**Exercise objective**:
Set down every line of the data, unchanged and complete.

**Dataset extract**:
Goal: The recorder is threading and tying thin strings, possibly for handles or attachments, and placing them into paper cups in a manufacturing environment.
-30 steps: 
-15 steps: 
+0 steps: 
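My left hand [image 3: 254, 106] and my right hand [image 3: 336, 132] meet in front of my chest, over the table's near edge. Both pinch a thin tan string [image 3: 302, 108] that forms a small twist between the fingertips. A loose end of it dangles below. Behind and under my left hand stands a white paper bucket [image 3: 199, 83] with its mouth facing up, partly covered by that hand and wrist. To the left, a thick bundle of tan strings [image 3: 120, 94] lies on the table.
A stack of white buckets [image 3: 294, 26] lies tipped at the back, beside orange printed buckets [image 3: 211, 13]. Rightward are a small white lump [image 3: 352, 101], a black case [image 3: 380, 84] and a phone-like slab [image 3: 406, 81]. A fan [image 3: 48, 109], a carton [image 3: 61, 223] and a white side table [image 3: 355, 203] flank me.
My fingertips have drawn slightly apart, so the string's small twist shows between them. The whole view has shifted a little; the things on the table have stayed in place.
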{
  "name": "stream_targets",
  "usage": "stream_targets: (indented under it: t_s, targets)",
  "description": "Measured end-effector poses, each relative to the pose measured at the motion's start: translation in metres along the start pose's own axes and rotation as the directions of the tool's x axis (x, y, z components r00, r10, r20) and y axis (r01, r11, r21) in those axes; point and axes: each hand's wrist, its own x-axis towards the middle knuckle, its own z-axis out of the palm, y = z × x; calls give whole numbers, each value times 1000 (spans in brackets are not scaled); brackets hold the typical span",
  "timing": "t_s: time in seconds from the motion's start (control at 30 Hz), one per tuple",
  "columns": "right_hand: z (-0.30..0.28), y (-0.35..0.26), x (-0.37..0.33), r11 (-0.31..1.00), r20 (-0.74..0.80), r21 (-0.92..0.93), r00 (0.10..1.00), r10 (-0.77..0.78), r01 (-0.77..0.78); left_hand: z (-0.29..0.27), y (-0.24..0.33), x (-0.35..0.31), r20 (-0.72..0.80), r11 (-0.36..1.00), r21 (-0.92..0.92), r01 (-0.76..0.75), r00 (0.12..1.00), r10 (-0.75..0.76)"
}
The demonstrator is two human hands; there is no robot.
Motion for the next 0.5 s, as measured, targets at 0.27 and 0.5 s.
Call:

**Exercise answer**:
Goal: The recorder is threading and tying thin strings, possibly for handles or attachments, and placing them into paper cups in a manufacturing environment.
-30 steps: 
-15 steps: 
+0 steps: 
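My left hand [image 3: 254, 106] and my right hand [image 3: 336, 132] meet in front of my chest, over the table's near edge. Both pinch a thin tan string [image 3: 302, 108] that forms a small twist between the fingertips. A loose end of it dangles below. Behind and under my left hand stands a white paper bucket [image 3: 199, 83] with its mouth facing up, partly covered by that hand and wrist. To the left, a thick bundle of tan strings [image 3: 120, 94] lies on the table.
A stack of white buckets [image 3: 294, 26] lies tipped at the back, beside orange printed buckets [image 3: 211, 13]. Rightward are a small white lump [image 3: 352, 101], a black case [image 3: 380, 84] and a phone-like slab [image 3: 406, 81]. A fan [image 3: 48, 109], a carton [image 3: 61, 223] and a white side table [image 3: 355, 203] flank me.
My fingertips have drawn slightly apart, so the string's small twist shows between them. The whole view has shifted a little; the things on the table have stayed in place.
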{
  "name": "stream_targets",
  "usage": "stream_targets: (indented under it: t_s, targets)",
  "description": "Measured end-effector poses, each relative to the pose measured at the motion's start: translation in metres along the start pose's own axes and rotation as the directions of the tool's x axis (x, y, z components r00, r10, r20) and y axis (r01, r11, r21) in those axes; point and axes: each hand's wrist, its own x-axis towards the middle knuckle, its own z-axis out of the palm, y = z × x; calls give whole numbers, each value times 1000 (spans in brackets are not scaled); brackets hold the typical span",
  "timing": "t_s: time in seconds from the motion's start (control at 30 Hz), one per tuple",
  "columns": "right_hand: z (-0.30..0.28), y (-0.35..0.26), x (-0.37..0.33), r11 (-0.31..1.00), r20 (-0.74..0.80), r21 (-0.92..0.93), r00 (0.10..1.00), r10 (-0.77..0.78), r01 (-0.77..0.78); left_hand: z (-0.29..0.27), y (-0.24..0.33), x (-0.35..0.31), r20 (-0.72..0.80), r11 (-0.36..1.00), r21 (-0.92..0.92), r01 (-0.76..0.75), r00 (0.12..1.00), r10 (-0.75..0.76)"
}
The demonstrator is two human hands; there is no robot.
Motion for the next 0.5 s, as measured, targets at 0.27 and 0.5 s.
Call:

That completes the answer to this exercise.